Davenport, 74, didn't return a phone message left Tuesday at the SunCoast Cathedral Metropolitan Community Church in Venice, Fla., where he is an associate pastor. His home phone number is unlisted.

Guilford police arrested Davenport on sexual assault and other charges involving nine boys in 1985. He pleaded guilty to two charges and served more than two years in prison, The News & Observer of Raleigh, N.C., reported in a story involving Davenport. Connecticut prison officials declined Tuesday to immediately provide records to The Associated Press.

Scouting officials declined to comment on the lawsuit's allegations, but said Davenport was immediately removed from the Connecticut scoutmaster job after the abuse was discovered by Boy Scout leaders, who informed police.

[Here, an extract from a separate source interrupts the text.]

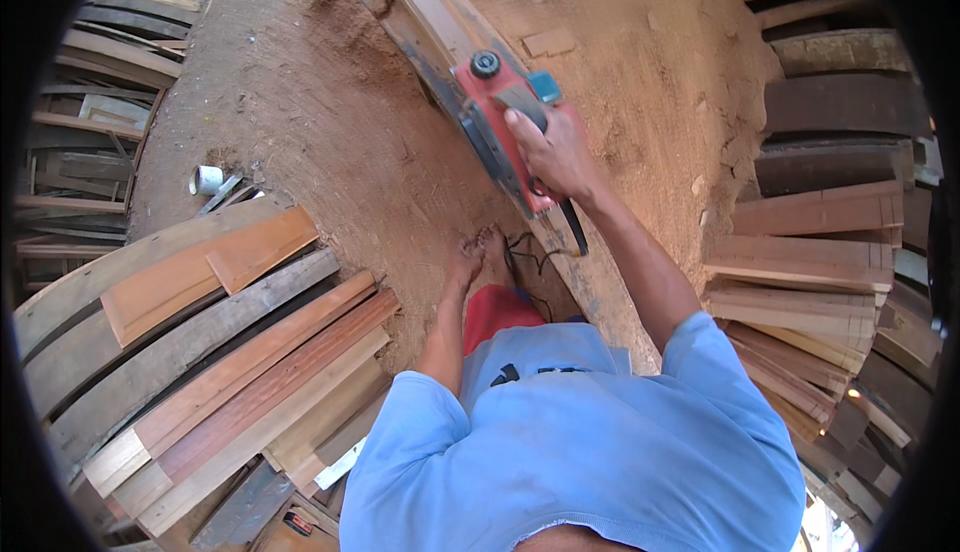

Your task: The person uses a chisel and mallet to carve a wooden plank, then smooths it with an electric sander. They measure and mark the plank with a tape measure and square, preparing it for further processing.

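Observation:
My right hand is wrapped round the dark top handle of a red electric planer, which has a black knob and a teal part. The planer rests on a long narrow board lying lengthwise on a weathered plank. A black cord hangs behind the tool. My left hand hangs low beside my bare foot, fingers loosely bent and apart, with no object visible in it.
Stacked boards and offcuts crowd the left; more boards line the right. A white cylindrical container lies beside scraps at left. Sawdust covers the dirt ground, with a small offcut right of the plank.

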`<act>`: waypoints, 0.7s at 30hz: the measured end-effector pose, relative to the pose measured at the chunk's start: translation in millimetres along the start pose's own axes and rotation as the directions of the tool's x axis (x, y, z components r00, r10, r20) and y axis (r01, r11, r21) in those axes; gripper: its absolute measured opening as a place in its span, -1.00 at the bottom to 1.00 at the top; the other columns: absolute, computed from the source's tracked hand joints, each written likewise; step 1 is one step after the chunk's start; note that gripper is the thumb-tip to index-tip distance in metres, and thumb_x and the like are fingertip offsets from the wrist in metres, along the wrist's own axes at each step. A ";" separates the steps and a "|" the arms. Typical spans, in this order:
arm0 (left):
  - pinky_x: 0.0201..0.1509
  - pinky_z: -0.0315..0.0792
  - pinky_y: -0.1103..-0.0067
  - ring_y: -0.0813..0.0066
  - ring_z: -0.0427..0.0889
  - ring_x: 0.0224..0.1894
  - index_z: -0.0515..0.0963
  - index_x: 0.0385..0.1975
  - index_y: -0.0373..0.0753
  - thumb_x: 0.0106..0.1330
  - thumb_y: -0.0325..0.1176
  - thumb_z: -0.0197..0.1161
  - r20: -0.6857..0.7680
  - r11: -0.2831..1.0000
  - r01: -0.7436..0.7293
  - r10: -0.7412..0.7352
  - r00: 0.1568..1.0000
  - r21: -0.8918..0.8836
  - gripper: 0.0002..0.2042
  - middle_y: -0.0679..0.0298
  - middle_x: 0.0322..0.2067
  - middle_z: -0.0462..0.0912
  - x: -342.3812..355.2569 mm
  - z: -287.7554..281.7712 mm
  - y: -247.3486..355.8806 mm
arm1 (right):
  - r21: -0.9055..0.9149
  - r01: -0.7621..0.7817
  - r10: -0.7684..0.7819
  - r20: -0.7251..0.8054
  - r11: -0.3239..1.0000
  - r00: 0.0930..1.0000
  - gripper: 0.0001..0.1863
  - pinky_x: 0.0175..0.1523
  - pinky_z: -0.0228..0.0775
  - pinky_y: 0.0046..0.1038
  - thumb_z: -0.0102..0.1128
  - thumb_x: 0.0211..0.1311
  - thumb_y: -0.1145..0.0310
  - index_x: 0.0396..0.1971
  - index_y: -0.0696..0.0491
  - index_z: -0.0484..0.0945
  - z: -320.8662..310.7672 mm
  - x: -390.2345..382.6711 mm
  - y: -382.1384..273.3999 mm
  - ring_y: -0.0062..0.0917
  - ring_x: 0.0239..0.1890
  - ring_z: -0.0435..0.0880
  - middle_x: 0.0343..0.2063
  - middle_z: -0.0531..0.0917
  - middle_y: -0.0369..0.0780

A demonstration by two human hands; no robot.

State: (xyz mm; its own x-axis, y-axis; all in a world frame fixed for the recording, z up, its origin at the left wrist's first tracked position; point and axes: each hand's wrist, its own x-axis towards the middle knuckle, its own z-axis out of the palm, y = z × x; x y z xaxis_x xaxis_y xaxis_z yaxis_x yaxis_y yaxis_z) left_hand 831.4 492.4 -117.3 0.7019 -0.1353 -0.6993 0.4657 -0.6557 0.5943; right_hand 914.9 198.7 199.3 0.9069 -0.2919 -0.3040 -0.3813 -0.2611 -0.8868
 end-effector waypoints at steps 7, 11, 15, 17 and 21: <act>0.18 0.43 0.46 0.30 0.58 0.12 0.43 0.18 -0.42 0.43 -0.25 0.25 -0.051 0.944 -0.100 0.088 0.995 -0.314 -0.56 0.08 0.04 0.63 54.5 -8.2 36.7 | 0.060 0.045 -0.046 0.024 0.997 0.999 -0.29 -0.22 0.46 -0.21 0.06 0.37 -0.21 -0.23 0.32 0.60 13.3 48.4 -7.2 -0.29 -0.42 0.67 -0.54 0.63 -0.01; 0.30 0.38 0.44 0.23 0.51 0.27 0.35 0.27 -0.49 0.46 -0.28 0.23 -0.008 0.916 -0.098 0.102 0.995 -0.389 -0.49 -0.04 0.20 0.55 60.0 -28.4 123.0 | 0.054 0.141 -0.135 -0.109 0.989 0.985 -0.40 -0.48 0.36 -0.45 0.12 0.37 -0.18 -0.52 0.14 0.53 15.2 84.2 -5.7 -0.63 -0.63 0.49 -0.70 0.49 -0.32; 0.42 0.25 0.39 0.15 0.41 0.36 0.25 0.35 -0.50 0.54 -0.20 0.08 -0.235 0.863 -0.241 0.147 0.961 -0.444 -0.45 -0.12 0.32 0.41 96.4 -34.5 155.6 | 0.077 0.110 -0.105 -0.056 0.991 0.993 -0.39 -0.47 0.38 -0.44 0.13 0.36 -0.19 -0.51 0.15 0.53 21.9 99.3 -32.1 -0.61 -0.64 0.52 -0.71 0.50 -0.31; 0.45 0.21 0.37 0.08 0.37 0.39 0.23 0.36 -0.51 0.57 -0.17 -0.01 -0.281 0.866 -0.267 0.154 0.947 -0.424 -0.44 -0.16 0.34 0.37 116.5 -39.7 183.9 | 0.054 0.136 -0.131 -0.084 0.989 0.988 -0.39 -0.47 0.39 -0.44 0.14 0.35 -0.19 -0.49 0.16 0.56 23.0 110.8 -34.3 -0.61 -0.64 0.53 -0.71 0.50 -0.30; 0.49 0.14 0.31 -0.05 0.30 0.44 0.18 0.39 -0.53 0.61 -0.13 -0.15 -0.339 0.873 -0.321 0.196 0.920 -0.367 -0.42 -0.24 0.36 0.32 152.1 -35.0 228.4 | 0.031 0.182 -0.176 -0.138 0.983 0.975 -0.37 -0.48 0.39 -0.44 0.14 0.35 -0.21 -0.39 0.17 0.63 22.4 132.6 -37.2 -0.61 -0.64 0.53 -0.71 0.51 -0.31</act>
State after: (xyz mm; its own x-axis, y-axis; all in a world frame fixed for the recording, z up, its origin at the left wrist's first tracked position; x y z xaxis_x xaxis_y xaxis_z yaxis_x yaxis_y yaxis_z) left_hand 1063.3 348.0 -74.0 0.9198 -0.0012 -0.3925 0.3790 -0.2567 0.8891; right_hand 1053.3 190.2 184.1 0.9264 -0.3652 -0.0922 -0.2043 -0.2815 -0.9375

The Boy Scouts of America, based in Irving, Texas, released a statement Tuesday saying the organization has taken many actions to protect children over the past 25 years since the events involving Davenport, including enacting policies that prevent one-on-one contact between youths and adults.

"The abuse of anyone, and especially children, is abhorrent and intolerable," the Boy Scouts' statement said. "The Boy Scouts of America continues to evolve our multi-layered youth protection efforts."

Louis Salute, scout executive of the Connecticut Yankee Council local chapter, said background checks are performed on every scout leader. He said he wasn't familiar with the allegations involving Davenport because no one currently in his office was around back then, so he couldn't comment on the lawsuit.

"We've become very proactive in youth protection," Salute said.

The Boy Scouts have dealt with many child sex abuse scandals across the country over the years.

In October, a Los Angeles Times and Canadian Broadcasting Corp. investigation found that one scout leader molested at least 15 children over nearly two decades beginning in the 1970s. In Connecticut in 2009, former Boy Scout leader James W. Harris III of Tolland was convicted of raping three children and sentenced to 15 years in prison. One of the victims was a boy he repeatedly assaulted at a scout camp in Bolton.

"Childhood sexual abuse is a kind of vandalism to the soul," said Kelly Clark, another lawyer for the plaintiffs in the new lawsuit. "Most survivors take decades before they are able to come to grips with it. These men have had a long road of silent shame, and they have a long way to go to find healing and closure."